体内の水分の代謝を良くすることにより、呼吸器機能を改善するといった目的のある漢方薬ですので、
例えば水っぽい鼻水や痰がからんだような咳などの風邪の初期症状にも有効とされています。

眠くなる成分は一切入っておらず、運転時や仕事時も含め日常的に服用できますよ。

防風通聖散(ぼうふうつうしょうさん)

18種類もの生薬が組み合わさり、服用することにより体の代謝を促進して余分な水分を出し、
皮下脂肪と内蔵脂肪を燃焼させるといった作用のある漢方薬です。
肥満で便秘気味の人に有効と言われており、脂肪燃焼だけでなく利尿作用によってむくみや肩こりの軽減も効果が期待できます。

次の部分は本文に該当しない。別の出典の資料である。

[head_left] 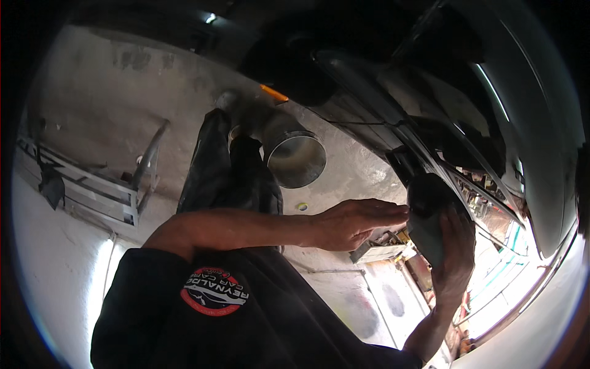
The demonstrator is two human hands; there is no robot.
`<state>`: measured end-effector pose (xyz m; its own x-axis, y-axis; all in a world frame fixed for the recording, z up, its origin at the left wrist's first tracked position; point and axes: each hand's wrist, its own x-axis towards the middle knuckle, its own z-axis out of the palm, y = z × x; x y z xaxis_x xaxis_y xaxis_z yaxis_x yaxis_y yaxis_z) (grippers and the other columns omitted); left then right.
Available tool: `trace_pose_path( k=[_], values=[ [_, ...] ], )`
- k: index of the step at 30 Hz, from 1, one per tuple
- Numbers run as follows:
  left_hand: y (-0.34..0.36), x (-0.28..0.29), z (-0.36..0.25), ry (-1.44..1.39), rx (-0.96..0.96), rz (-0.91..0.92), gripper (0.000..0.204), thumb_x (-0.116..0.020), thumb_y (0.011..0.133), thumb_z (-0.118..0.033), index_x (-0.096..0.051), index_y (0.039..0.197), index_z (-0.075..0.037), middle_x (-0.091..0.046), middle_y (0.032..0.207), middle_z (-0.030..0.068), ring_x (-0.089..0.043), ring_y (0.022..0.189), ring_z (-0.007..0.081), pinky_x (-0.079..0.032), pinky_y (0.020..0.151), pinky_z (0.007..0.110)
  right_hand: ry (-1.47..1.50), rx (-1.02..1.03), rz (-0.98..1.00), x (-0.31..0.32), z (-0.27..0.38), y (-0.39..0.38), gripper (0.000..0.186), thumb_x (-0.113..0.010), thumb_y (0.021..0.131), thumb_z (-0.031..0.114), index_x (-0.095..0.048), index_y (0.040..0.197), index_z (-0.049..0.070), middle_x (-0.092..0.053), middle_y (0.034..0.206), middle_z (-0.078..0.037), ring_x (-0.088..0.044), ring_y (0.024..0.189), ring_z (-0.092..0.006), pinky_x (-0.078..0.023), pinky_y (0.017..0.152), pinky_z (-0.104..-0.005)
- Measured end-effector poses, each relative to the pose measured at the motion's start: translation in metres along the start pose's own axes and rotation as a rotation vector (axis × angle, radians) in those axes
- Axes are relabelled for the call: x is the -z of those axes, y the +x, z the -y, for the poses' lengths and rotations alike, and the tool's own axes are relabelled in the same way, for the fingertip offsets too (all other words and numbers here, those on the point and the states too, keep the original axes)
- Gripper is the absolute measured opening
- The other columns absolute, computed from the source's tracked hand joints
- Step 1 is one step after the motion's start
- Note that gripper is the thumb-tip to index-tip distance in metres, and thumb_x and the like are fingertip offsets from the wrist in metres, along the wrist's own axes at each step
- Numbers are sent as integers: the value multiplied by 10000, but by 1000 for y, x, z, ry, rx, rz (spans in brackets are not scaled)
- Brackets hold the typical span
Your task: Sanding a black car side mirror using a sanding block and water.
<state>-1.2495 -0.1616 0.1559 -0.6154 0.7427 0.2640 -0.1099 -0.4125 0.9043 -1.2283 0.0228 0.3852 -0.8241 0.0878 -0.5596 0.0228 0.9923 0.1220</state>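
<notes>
A dark car side mirror (425,195) juts from the side of a dark car (362,80); its lower part shows grey. Over its lower right side lies my right hand (456,243), with the fingers closed along the housing. From the left, my left hand (356,222) reaches across my body with its fingers stretched out flat. Its fingertips meet the mirror's left edge, and nothing shows in its grasp. What lies under the right palm is hidden.
A round open bucket (296,158) stands on the floor beside my legs (230,178). Near it lies a small yellow roll (302,206). To the left is a grey metal frame (92,187) by the wall. Past the mirror sits a box (376,251) with items.
</notes>
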Motion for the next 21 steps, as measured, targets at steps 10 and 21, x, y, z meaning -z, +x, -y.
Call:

ダイエットサプリメントの代わりに服用するという事で注目を受けているこちらの漢方薬ですが、
元々胃腸が弱い人や虚弱体質の人には向いていないと言われていますので、
ご自身の体調や体質をきちんと配慮した上で服用してくださいね。

漢方をうまく生活に取り入れましょう

以上、いかがでしたか?

体調を治すだけでなく、元々の体質改善にも効果があると言われている漢方薬。
副作用の危険性も西洋薬に比べると低く、小さなお子様からお年寄りまで幅広く支持されています。

今後もうまく生活に取り入れながら、ご自身の健康維持に是非役立てていただければと思います。